**What is needed**
Extract, exactly as written, each line from the start of the records below to the line containing "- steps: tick", both ends included; drop the pictures.

BEGIN Extracted data

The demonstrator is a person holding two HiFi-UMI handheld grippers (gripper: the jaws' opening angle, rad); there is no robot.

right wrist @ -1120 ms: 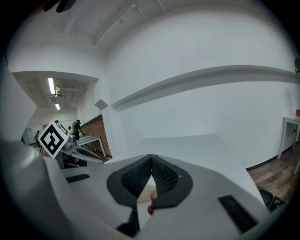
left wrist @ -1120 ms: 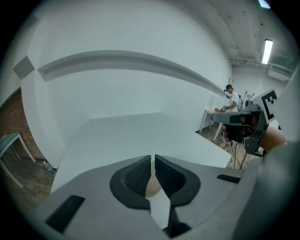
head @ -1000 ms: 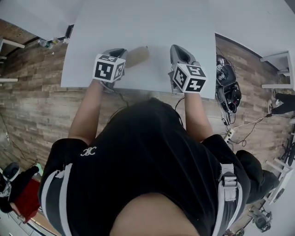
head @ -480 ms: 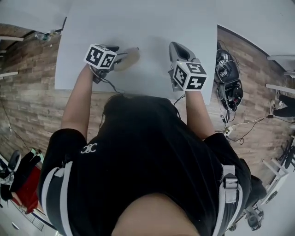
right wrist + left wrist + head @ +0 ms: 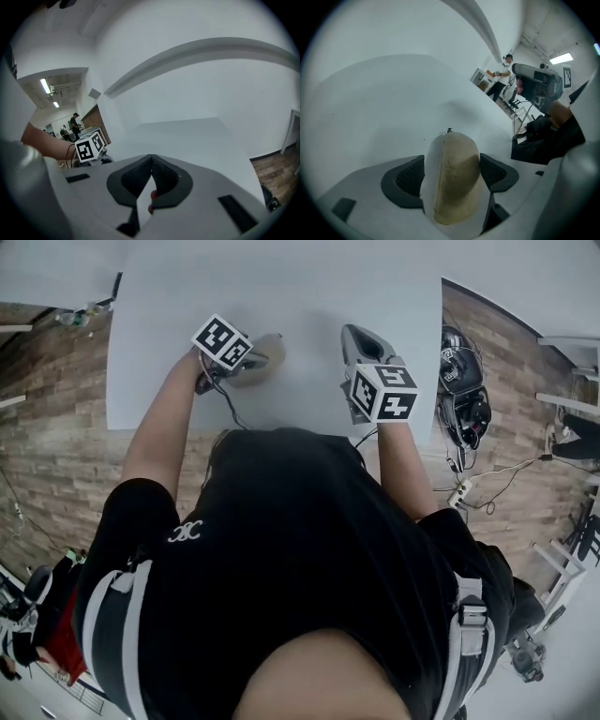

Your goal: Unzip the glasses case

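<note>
— On the white surface [image 5: 309,296], where is the glasses case [image 5: 454,183]?

— Toward its left side, lying between the jaws of the left hand-held gripper [image 5: 452,174]. They have just been opening and stand wide, one pad on either side of the tan case. The small dark zip pull [image 5: 449,130] sits at its far end.

— And the right hand-held gripper [image 5: 151,164]?

— Jaws together, nothing in them. It is over the surface, apart from the case.
</note>
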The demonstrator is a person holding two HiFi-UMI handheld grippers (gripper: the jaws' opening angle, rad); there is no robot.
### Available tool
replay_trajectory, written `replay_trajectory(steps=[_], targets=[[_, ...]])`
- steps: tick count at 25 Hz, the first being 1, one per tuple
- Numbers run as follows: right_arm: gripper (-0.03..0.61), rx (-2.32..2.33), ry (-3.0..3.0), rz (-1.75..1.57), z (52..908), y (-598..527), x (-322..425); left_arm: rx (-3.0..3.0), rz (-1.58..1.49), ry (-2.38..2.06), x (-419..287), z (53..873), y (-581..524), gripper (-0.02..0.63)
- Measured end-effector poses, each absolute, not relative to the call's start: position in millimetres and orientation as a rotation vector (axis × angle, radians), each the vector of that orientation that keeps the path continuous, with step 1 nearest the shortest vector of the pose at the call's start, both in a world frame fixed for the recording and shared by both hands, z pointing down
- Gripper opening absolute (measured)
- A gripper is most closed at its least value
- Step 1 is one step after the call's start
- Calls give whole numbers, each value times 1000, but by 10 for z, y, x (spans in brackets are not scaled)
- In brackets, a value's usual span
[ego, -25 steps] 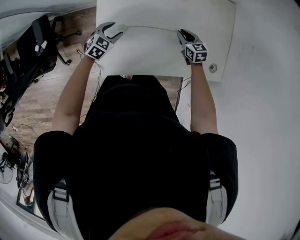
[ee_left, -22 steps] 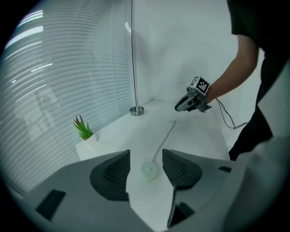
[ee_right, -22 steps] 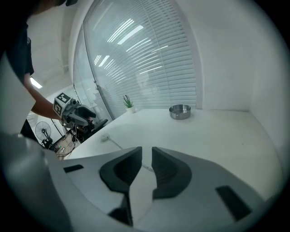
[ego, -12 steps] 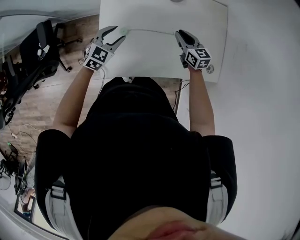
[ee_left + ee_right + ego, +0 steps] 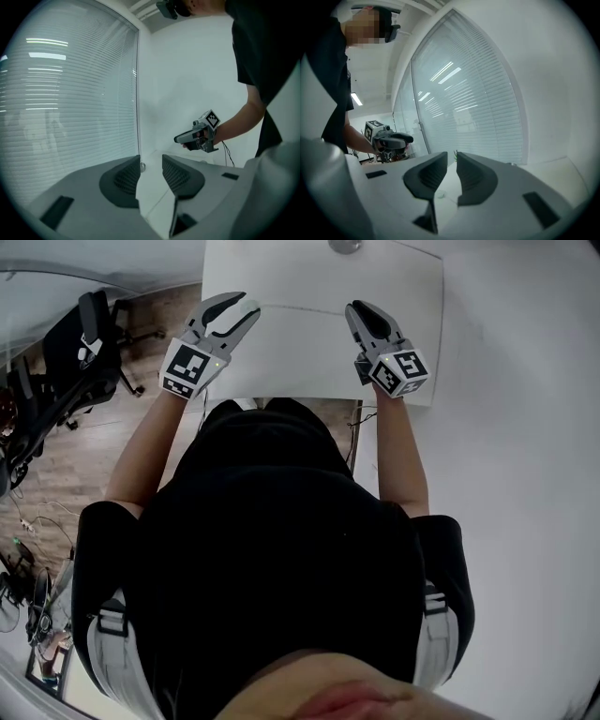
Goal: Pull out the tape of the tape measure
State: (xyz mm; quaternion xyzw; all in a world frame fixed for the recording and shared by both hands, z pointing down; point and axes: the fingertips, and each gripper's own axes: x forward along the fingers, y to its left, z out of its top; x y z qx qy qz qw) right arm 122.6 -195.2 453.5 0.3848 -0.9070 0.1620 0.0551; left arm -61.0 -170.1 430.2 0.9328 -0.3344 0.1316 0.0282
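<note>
A small pale green tape measure (image 5: 251, 306) lies on the white table (image 5: 309, 362), right at the fingertips of my left gripper (image 5: 240, 309). Those jaws are closing, and in the left gripper view only bare table shows between them (image 5: 151, 161). A thin tape (image 5: 300, 308) runs straight from the case to my right gripper (image 5: 356, 310), whose jaws are nearly together on the tape's end. The right gripper view (image 5: 451, 157) shows the case (image 5: 440, 193) far off on the table, seen through the narrow gap.
A round metal grommet (image 5: 345, 245) sits at the table's far edge. A black office chair (image 5: 84, 343) and cables stand on the wooden floor to the left. Window blinds (image 5: 70, 93) rise behind the table, and a white wall lies to the right.
The left gripper's jaws have narrowed and it has come back a little from the case. Both grippers look larger and nearer. The tape stays stretched between the case and the right gripper.
</note>
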Motion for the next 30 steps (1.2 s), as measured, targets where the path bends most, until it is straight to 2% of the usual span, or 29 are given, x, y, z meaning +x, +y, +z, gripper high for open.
replay_trajectory(steps=[10,14,18,30], targets=[[54,1144,-2849,302,3769,-1684,980,2912,208,-1042,-551,3745,-1488,64],[17,1127,-2866,237,3587,-1551,849,2925,174,-1049,-539,3654,-1440,13],[-9,1115,-2873,213,3558,-1451,763,2917,161,-1034,-502,3675,-1399,11],[2,1080,-2871,73,3423,-1175,443,2915,134,-1010,-425,3604,-1169,11]])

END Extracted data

**Solution for this exercise**
The demonstrator is a person holding two HiFi-UMI handheld grippers (gripper: the jaws' opening angle, rad); there is no robot.

right wrist @ -1120 ms: 
left wrist @ -1120 ms: 
head @ -1000 ms: 
head @ -480 ms: 
right wrist + left wrist + head @ +0 ms: 

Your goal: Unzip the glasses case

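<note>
— On the white surface [image 5: 309,296], where is the glasses case [image 5: 454,183]?

— Toward its left side, lying between the jaws of the left hand-held gripper [image 5: 452,174]. They have just been opening and stand wide, one pad on either side of the tan case. The small dark zip pull [image 5: 449,130] sits at its far end.

— And the right hand-held gripper [image 5: 151,164]?

— Jaws together, nothing in them. It is over the surface, apart from the case.
</note>
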The demonstrator is a person holding two HiFi-UMI handheld grippers (gripper: the jaws' opening angle, rad); there is no robot.
### Available tool
replay_trajectory, written `replay_trajectory(steps=[_], targets=[[_, ...]])`
- steps: tick count at 25 Hz, the first being 1, one per tuple

With this, the answer is complete.